## Data excerpts
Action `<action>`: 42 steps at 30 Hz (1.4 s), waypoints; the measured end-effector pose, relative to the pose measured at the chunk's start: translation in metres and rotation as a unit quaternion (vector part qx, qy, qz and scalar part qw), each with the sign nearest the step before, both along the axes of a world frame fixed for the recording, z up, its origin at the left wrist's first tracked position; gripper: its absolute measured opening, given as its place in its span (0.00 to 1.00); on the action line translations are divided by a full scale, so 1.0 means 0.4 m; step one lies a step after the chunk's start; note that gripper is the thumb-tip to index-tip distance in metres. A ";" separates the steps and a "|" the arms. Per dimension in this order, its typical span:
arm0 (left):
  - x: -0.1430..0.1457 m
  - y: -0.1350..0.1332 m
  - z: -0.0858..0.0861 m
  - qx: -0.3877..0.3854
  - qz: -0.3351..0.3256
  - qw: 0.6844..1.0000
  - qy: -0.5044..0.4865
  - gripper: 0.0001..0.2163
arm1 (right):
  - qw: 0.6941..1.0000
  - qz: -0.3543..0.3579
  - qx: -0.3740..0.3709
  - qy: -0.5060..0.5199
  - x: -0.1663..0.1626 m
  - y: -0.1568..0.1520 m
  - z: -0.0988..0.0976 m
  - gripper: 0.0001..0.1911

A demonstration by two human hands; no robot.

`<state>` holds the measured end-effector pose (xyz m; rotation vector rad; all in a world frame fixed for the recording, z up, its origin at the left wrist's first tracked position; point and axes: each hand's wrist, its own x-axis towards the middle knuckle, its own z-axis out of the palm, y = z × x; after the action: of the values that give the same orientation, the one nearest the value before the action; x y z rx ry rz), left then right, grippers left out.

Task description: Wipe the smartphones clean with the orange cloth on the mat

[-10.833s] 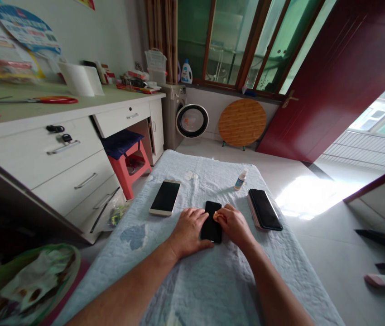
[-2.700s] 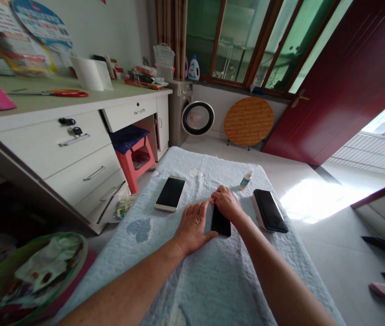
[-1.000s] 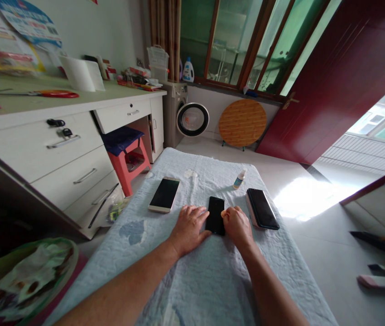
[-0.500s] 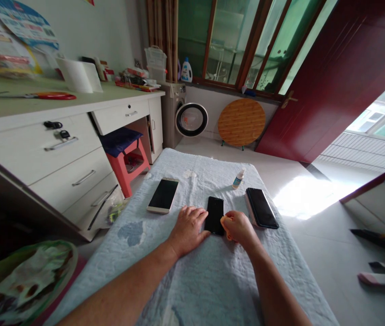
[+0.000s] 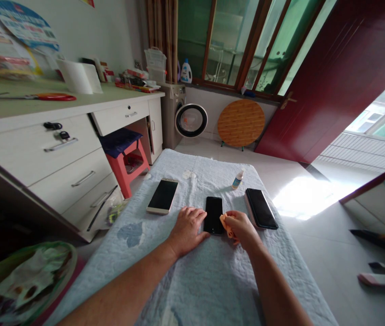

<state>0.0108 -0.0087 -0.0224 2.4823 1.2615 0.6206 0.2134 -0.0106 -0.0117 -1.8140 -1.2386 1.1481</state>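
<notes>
A black phone (image 5: pixel 213 214) lies screen up in the middle of a pale blue quilted cloth (image 5: pixel 199 280). My left hand (image 5: pixel 186 228) rests flat beside the phone's left edge, fingers stretched out and thumb touching its near corner. My right hand (image 5: pixel 240 227) is just right of the phone, fingers closed on a small orange cloth (image 5: pixel 227 222). A gold-edged phone (image 5: pixel 162 195) lies to the left. A dark phone (image 5: pixel 261 208) lies to the right on a pinkish case. A small spray bottle (image 5: pixel 237 179) stands behind them.
A white desk with drawers (image 5: pixel 60 154) runs along the left, with a red stool (image 5: pixel 124 158) under it. A green basin of rubbish (image 5: pixel 16 285) sits at the lower left. A washing machine (image 5: pixel 187 118), a round wooden board (image 5: pixel 241 122) and a dark red door (image 5: pixel 335 77) stand beyond.
My right hand has lifted off the cloth beside the black phone and turned, so the orange cloth shows between its fingers. The left hand and the phones have stayed put.
</notes>
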 end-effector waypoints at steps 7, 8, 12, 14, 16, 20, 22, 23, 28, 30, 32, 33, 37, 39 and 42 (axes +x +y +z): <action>-0.005 0.005 -0.004 0.008 0.006 1.000 -0.018 0.26 | 0.993 0.011 0.046 0.108 -0.022 -0.009 0.033 0.15; -0.006 0.006 -0.003 0.010 0.008 1.000 -0.026 0.26 | 0.991 0.017 0.062 0.118 -0.028 -0.011 0.035 0.16; -0.010 0.007 0.007 0.026 0.024 0.997 -0.075 0.26 | 0.985 0.051 0.106 0.129 -0.053 -0.013 0.025 0.18; -0.010 0.005 0.014 0.034 0.037 0.994 -0.101 0.24 | 0.984 0.072 0.105 0.123 -0.065 -0.014 0.017 0.19; -0.008 0.002 0.020 0.035 0.053 0.990 -0.123 0.20 | 0.983 0.091 0.100 0.126 -0.076 -0.014 0.010 0.20; -0.007 -0.005 0.033 0.004 0.078 0.982 -0.171 0.16 | 0.980 0.104 0.106 0.131 -0.086 -0.013 0.005 0.20; -0.008 -0.008 0.039 -0.014 0.092 0.978 -0.186 0.17 | 0.983 0.096 0.104 0.116 -0.083 -0.011 0.006 0.16; -0.008 -0.008 0.040 -0.021 0.101 0.977 -0.188 0.17 | 0.985 0.087 0.103 0.105 -0.081 -0.010 0.007 0.15; -0.011 -0.002 0.042 -0.084 0.132 0.969 -0.193 0.18 | 0.987 0.041 0.141 0.065 -0.072 -0.009 0.013 0.10; -0.011 0.000 0.041 -0.114 0.122 0.964 -0.205 0.19 | 0.986 0.033 0.154 0.058 -0.072 -0.009 0.014 0.10; -0.010 0.000 0.039 -0.139 0.105 0.960 -0.220 0.20 | 0.986 0.027 0.158 0.052 -0.072 -0.008 0.012 0.11; -0.010 0.000 0.037 -0.151 0.095 0.957 -0.228 0.20 | 0.986 0.028 0.159 0.050 -0.071 -0.007 0.010 0.12; -0.006 -0.003 0.028 -0.186 0.063 0.952 -0.233 0.21 | 0.982 0.043 0.183 -0.010 -0.061 -0.004 -0.006 0.09; -0.005 -0.005 0.027 -0.194 0.056 0.957 -0.210 0.22 | 0.968 0.049 0.230 -0.084 -0.054 -0.002 -0.014 0.06; -0.003 -0.009 0.032 -0.201 0.045 0.965 -0.163 0.23 | 0.939 0.061 0.293 -0.169 -0.049 0.001 -0.021 0.06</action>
<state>0.0096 -0.0124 -0.0094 1.9132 1.2307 0.6821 0.1940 -0.0102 -0.0202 -1.5140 -1.6922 0.4445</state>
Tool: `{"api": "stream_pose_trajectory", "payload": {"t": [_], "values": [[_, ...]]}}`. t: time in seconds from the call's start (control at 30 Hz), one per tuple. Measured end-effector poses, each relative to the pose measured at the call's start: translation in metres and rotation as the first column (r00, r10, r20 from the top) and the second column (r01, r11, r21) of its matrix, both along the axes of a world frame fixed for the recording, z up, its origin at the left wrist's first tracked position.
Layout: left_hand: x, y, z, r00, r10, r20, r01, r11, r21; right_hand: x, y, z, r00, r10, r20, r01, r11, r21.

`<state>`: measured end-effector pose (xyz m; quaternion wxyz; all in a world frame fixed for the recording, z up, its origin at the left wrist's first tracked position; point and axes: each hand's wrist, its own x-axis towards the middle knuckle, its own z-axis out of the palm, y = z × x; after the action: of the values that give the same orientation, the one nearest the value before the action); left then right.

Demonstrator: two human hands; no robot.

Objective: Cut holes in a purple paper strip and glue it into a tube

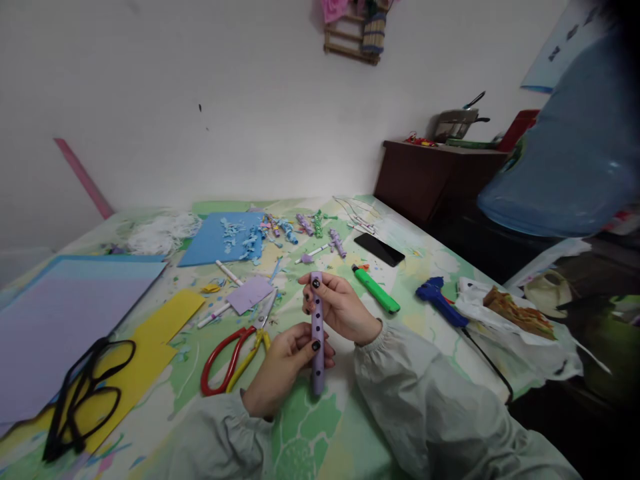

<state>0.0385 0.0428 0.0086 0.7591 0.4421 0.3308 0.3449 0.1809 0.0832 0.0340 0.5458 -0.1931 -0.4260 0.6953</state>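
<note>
A slim purple tube with a row of dark holes or dots [319, 320] stands nearly upright between my hands above the table. My left hand [285, 360] grips its lower half, thumb across the front. Higher up, my right hand [345, 303] pinches it near the top end. Scissors with red and yellow handles [237, 353] lie open just left of my left hand. A small purple foam piece [250, 295] rests by the blades, over a white stick [215, 315]. To the right of my right hand is a green box cutter [376, 289].
Purple sheets [65, 320], yellow sheets [160, 333] and black glasses [90, 393] lie at left. Farther back are a blue sheet [210, 240] with scraps and white shredded strands [163, 232]. A phone [379, 249], blue glue gun [441, 301] and plastic bag [520, 347] are at right.
</note>
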Motion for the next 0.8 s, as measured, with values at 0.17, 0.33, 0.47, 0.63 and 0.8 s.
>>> {"api": "stream_pose_trajectory", "payload": {"t": [0.17, 0.33, 0.47, 0.63, 0.8], "values": [[-0.001, 0.005, -0.001, 0.999, -0.025, 0.041, 0.031, 0.991, -0.133, 0.01, 0.01, -0.013, 1.0, 0.008, -0.003, -0.008, 1.0, -0.029], [-0.002, 0.011, -0.006, 0.997, -0.036, 0.072, 0.053, 0.965, -0.256, 0.015, 0.015, -0.024, 0.997, 0.073, -0.01, -0.074, 0.995, -0.071], [-0.002, 0.013, -0.009, 0.995, -0.045, 0.084, 0.07, 0.943, -0.325, 0.017, 0.016, -0.029, 0.994, 0.104, -0.039, -0.107, 0.991, -0.085], [-0.003, 0.013, -0.007, 0.994, -0.076, 0.082, 0.101, 0.923, -0.372, 0.019, 0.017, -0.033, 0.987, 0.142, -0.078, -0.148, 0.986, -0.079], [-0.005, 0.014, -0.007, 0.993, -0.077, 0.09, 0.106, 0.917, -0.385, 0.019, 0.016, -0.032, 0.981, 0.167, -0.097, -0.174, 0.983, -0.064]]}}
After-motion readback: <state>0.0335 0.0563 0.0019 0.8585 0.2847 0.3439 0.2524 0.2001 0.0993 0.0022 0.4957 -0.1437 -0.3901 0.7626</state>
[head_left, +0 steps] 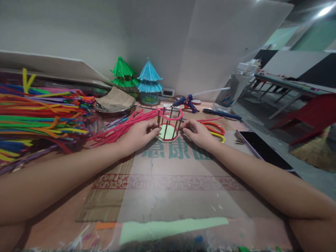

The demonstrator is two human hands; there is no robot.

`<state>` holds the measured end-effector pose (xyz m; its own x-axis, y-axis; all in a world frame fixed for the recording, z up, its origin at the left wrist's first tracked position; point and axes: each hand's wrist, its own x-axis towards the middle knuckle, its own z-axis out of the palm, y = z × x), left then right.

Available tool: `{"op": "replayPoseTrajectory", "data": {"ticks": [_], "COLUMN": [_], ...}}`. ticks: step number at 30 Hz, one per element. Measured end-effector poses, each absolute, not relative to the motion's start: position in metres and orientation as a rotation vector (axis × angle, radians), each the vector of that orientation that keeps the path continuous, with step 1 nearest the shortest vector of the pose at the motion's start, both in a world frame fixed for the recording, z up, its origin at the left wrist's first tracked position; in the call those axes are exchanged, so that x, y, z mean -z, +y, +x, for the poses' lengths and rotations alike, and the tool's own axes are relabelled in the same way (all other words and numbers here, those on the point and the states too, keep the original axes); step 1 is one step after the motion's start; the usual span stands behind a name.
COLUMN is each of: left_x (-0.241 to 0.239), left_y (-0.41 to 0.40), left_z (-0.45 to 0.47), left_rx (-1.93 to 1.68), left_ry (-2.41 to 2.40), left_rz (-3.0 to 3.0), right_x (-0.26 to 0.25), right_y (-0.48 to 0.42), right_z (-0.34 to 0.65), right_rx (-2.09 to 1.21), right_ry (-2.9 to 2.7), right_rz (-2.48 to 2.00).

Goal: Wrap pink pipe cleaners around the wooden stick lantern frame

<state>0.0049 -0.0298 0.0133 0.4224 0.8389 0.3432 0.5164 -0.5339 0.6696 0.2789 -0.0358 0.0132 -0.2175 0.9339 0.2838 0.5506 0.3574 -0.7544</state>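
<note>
A small pavilion frame (pixel 171 127) stands upright on the cardboard, with brown stick posts, pink pipe cleaner round its top and bottom and a pale green round base. My left hand (pixel 140 135) is closed at its left side, thumb and fingertips at the edge of the frame. At the right side my right hand (pixel 197 133) has its thumb and fingers curled together against a post. Loose pink pipe cleaners (pixel 118 128) lie behind and beside my left hand. The fingertips partly hide the frame's sides.
Colourful pipe cleaners (pixel 39 115) are heaped at left. Behind stand a green pavilion model (pixel 123 73), a blue pavilion model (pixel 149 82) and a glue gun (pixel 186 102). Scissors (pixel 215 128) and a phone (pixel 264 148) lie at right. Printed cardboard (pixel 162 196) covers the table's front.
</note>
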Motion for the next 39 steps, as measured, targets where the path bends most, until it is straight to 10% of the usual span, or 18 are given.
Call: {"op": "replayPoseTrajectory", "data": {"ticks": [39], "left_x": [-0.023], "left_y": [-0.04], "left_z": [0.008], "left_rx": [-0.773], "left_ry": [1.084], "left_rz": [2.331], "right_x": [-0.025], "right_y": [-0.066], "right_z": [0.275], "right_rx": [-0.033], "right_ry": [-2.347], "right_rz": [-0.927]}}
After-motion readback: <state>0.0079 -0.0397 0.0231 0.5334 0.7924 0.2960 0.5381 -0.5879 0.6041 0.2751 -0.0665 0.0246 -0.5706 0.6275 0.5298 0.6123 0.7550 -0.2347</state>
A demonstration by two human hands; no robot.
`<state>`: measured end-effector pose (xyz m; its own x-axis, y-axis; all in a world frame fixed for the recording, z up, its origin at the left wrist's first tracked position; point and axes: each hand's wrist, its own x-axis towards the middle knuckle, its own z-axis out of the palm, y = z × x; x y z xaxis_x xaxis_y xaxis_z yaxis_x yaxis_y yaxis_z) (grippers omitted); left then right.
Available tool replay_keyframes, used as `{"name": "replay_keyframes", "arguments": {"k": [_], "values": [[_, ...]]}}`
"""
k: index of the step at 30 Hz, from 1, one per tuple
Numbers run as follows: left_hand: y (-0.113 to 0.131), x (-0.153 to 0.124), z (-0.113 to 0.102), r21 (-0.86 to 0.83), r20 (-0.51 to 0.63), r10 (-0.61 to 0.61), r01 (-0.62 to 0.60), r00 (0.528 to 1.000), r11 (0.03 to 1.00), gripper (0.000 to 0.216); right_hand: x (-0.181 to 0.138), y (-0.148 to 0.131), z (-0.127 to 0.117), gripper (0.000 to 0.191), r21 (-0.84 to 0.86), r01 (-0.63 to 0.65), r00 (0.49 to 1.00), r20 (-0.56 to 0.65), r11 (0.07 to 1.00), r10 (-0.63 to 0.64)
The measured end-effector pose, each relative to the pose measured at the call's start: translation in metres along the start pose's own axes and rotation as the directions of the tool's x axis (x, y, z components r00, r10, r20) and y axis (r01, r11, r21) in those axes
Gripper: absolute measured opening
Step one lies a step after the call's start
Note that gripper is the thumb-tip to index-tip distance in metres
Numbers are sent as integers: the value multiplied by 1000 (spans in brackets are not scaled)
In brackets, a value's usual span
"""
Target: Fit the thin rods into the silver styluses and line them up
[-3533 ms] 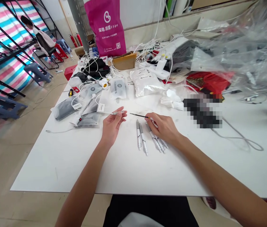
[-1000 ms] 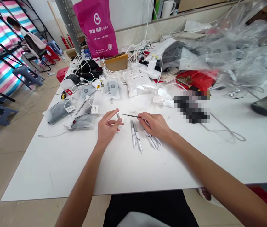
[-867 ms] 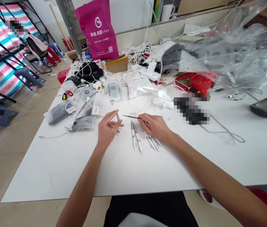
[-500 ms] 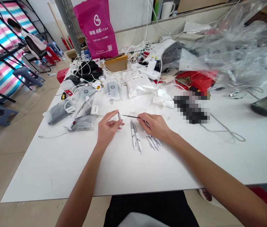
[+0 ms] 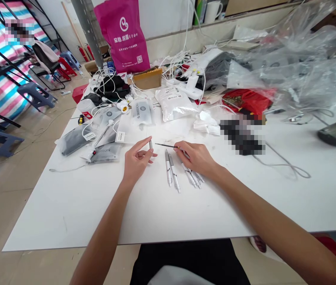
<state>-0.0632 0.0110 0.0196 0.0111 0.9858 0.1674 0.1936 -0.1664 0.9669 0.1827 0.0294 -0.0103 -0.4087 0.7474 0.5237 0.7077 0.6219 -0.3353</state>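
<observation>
My left hand pinches a short grey pen grip section nearly upright between the index finger and thumb. Across a small gap, my right hand holds a thin dark pen refill by its right end, its narrow tip pointing left at the grey section. Two white and grey pens lie side by side on the white table between my hands. Several more pens rest in a bunch below my right hand, which hides their upper ends.
Bagged items and a white packet lie beyond my hands. A tangle of white cables, a magenta bag and clear plastic sheeting fill the back. A grey cable trails at right. A person sits far left.
The camera view has shifted very slightly. Both hands keep the same hold, and the gap between the refill and the grey section looks about the same.
</observation>
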Motion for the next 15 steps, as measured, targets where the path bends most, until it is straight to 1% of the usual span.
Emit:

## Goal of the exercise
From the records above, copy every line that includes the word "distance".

## Solution to the problem
Action `<action>`: 42 steps at 30 Hz (1.4 s), waypoints; the measured end-effector pose, relative to the pose measured at the chunk's start: translation in metres and rotation as a unit quaternion (vector part qx, qy, qz and scalar part qw), each with the sign nearest the step before, both along the axes of a world frame fixed for the recording, z up, its origin at the left wrist's first tracked position; gripper: its absolute measured opening, given as its place in its span (0.00 to 1.00); on the action line translations are divided by a full scale, so 1.0 means 0.4 m; step one lies a step after the chunk's start; note that gripper is the thumb-tip to index-tip distance in metres. A ";" separates the steps and a "|" the arms. Per dimension in this order, its typical span:
Note that gripper is the thumb-tip to index-tip distance in metres

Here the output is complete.